Required action -> Beginning with the first line of the data below, reproduce every line unchanged, ending with the line that holds "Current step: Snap".
····················
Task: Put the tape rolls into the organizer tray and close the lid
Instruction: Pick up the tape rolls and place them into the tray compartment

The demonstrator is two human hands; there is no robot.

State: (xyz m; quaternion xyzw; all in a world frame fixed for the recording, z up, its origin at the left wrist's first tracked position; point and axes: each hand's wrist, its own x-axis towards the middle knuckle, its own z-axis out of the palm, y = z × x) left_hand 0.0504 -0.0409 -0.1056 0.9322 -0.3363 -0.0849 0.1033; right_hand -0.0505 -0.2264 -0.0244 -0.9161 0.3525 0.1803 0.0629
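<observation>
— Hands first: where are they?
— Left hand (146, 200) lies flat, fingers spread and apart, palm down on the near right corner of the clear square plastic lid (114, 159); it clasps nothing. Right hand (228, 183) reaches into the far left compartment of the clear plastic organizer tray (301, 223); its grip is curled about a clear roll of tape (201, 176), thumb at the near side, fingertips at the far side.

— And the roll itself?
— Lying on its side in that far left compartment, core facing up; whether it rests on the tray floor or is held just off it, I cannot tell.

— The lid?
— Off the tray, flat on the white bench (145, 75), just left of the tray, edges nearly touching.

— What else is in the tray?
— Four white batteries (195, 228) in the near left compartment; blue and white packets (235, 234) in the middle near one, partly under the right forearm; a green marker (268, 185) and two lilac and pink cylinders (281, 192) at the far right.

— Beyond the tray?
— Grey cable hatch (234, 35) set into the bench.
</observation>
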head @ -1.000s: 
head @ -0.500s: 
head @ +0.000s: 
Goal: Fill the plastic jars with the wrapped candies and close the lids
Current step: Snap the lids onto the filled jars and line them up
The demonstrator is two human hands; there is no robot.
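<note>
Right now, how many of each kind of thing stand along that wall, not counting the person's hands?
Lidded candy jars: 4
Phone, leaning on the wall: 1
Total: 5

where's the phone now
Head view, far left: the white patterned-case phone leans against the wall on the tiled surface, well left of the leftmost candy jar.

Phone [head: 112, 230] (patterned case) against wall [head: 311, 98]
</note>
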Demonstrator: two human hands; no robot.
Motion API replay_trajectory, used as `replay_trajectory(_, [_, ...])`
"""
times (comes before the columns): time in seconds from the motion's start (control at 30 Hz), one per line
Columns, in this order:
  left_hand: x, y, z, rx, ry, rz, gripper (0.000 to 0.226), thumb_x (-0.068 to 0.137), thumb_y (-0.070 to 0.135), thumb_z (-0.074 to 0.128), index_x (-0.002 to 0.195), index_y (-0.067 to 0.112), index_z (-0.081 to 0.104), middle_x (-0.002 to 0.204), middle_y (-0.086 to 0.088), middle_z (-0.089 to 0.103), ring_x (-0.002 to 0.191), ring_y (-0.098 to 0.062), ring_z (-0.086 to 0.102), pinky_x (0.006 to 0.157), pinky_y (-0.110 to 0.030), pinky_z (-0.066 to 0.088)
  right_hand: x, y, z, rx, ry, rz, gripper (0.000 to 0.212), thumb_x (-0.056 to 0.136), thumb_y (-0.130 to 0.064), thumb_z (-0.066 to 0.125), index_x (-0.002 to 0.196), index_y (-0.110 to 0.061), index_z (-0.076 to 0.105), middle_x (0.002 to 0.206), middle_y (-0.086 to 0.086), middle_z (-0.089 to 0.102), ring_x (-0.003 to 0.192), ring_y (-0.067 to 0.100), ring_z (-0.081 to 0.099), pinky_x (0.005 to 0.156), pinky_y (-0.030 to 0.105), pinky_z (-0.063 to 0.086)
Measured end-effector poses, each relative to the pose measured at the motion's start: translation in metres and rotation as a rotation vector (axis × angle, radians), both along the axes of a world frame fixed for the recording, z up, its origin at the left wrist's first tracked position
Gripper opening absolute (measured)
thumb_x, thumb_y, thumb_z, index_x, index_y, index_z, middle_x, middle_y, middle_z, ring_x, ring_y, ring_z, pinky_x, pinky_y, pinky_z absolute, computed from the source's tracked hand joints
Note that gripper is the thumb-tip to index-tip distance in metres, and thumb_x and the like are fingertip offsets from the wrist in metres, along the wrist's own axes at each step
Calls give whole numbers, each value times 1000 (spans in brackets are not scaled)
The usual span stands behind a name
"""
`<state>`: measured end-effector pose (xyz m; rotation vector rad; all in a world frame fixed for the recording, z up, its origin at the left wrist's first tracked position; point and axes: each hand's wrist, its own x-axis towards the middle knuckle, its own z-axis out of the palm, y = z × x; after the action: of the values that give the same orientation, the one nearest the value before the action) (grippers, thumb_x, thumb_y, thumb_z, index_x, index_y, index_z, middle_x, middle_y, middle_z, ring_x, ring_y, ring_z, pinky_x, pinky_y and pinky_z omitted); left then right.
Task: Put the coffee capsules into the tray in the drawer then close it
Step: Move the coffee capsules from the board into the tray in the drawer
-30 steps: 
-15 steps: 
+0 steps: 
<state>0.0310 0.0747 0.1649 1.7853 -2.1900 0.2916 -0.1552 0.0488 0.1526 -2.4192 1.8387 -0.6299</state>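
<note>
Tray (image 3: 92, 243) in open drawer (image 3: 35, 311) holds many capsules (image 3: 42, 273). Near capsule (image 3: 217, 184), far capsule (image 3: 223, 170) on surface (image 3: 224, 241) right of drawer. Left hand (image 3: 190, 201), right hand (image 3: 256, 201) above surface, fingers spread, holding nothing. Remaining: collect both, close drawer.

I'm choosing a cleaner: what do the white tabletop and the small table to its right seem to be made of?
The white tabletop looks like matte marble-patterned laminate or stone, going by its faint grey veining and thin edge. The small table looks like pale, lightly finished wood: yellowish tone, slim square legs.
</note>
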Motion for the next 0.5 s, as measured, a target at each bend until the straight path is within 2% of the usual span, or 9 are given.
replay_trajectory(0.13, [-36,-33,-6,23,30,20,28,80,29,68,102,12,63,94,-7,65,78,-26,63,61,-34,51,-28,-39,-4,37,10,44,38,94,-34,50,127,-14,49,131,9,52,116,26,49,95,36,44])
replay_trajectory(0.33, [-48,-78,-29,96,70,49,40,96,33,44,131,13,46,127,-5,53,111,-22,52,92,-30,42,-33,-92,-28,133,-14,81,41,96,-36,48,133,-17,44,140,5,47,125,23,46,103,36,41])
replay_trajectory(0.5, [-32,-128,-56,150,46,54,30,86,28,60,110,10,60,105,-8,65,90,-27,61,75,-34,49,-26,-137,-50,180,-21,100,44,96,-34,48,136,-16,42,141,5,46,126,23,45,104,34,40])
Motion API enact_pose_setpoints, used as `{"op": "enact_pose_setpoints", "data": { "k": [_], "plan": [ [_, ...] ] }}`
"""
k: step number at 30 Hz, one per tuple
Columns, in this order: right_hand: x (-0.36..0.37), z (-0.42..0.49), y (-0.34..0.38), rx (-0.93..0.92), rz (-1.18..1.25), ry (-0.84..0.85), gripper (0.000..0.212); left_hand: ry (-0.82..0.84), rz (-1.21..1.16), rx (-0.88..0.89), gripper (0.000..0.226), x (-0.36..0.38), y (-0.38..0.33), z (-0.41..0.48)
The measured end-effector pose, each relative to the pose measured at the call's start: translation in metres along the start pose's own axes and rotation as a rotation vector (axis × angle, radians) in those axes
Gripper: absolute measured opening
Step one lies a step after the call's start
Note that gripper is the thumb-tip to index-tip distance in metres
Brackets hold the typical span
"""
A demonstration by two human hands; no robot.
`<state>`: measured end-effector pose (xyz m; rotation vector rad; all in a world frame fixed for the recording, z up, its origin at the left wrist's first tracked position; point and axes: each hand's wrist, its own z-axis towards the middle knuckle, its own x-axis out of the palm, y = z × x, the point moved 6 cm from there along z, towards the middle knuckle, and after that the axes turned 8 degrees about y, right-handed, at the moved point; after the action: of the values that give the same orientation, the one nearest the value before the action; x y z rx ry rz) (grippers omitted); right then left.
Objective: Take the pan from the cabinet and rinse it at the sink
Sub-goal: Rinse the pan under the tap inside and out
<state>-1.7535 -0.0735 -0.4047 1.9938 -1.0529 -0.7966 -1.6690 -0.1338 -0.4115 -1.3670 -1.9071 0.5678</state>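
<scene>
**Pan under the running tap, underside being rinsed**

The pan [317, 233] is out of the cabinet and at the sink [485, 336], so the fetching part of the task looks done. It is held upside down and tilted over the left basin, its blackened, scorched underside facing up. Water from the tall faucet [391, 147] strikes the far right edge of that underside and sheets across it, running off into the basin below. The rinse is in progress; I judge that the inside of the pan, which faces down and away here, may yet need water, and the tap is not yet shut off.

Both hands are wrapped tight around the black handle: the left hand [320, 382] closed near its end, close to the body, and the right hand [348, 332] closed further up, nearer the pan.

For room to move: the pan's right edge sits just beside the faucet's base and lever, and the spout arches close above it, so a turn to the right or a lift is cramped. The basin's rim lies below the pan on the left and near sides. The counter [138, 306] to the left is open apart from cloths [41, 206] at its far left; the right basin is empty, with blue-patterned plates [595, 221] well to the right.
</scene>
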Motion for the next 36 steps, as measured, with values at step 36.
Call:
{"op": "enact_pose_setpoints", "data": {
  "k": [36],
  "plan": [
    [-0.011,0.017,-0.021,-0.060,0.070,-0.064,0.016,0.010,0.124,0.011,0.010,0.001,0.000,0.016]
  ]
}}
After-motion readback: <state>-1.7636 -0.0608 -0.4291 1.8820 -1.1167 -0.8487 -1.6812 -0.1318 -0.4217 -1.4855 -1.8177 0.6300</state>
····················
Task solution ->
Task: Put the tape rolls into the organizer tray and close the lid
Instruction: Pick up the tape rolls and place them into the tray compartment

The demonstrator is two human hands; there is no robot.

State: (xyz m; quaternion xyzw; all in a world frame fixed for the recording, z up, its origin at the left wrist's first tracked position; point and axes: each hand's wrist, its own x-axis towards the middle knuckle, its own z-axis out of the palm, y = z × x) left_hand 0.0504 -0.0409 -0.1056 0.9322 -0.3363 -0.0849 0.1033; right_hand -0.0505 -0.2264 -0.0244 -0.9161 0.3525 0.1803 0.0629
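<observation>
— Hands first: where are they?
— Left hand (146, 200) lies flat, fingers spread and apart, palm down on the near right corner of the clear square plastic lid (114, 159); it clasps nothing. Right hand (228, 183) reaches into the far left compartment of the clear plastic organizer tray (301, 223); its grip is curled about a clear roll of tape (201, 176), thumb at the near side, fingertips at the far side.

— And the roll itself?
— Lying on its side in that far left compartment, core facing up; whether it rests on the tray floor or is held just off it, I cannot tell.

— The lid?
— Off the tray, flat on the white bench (145, 75), just left of the tray, edges nearly touching.

— What else is in the tray?
— Four white batteries (195, 228) in the near left compartment; blue and white packets (235, 234) in the middle near one, partly under the right forearm; a green marker (268, 185) and two lilac and pink cylinders (281, 192) at the far right.

— Beyond the tray?
— Grey cable hatch (234, 35) set into the bench.
</observation>
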head @ -1.000s: 
head @ -0.500s: 
head @ +0.000s: 
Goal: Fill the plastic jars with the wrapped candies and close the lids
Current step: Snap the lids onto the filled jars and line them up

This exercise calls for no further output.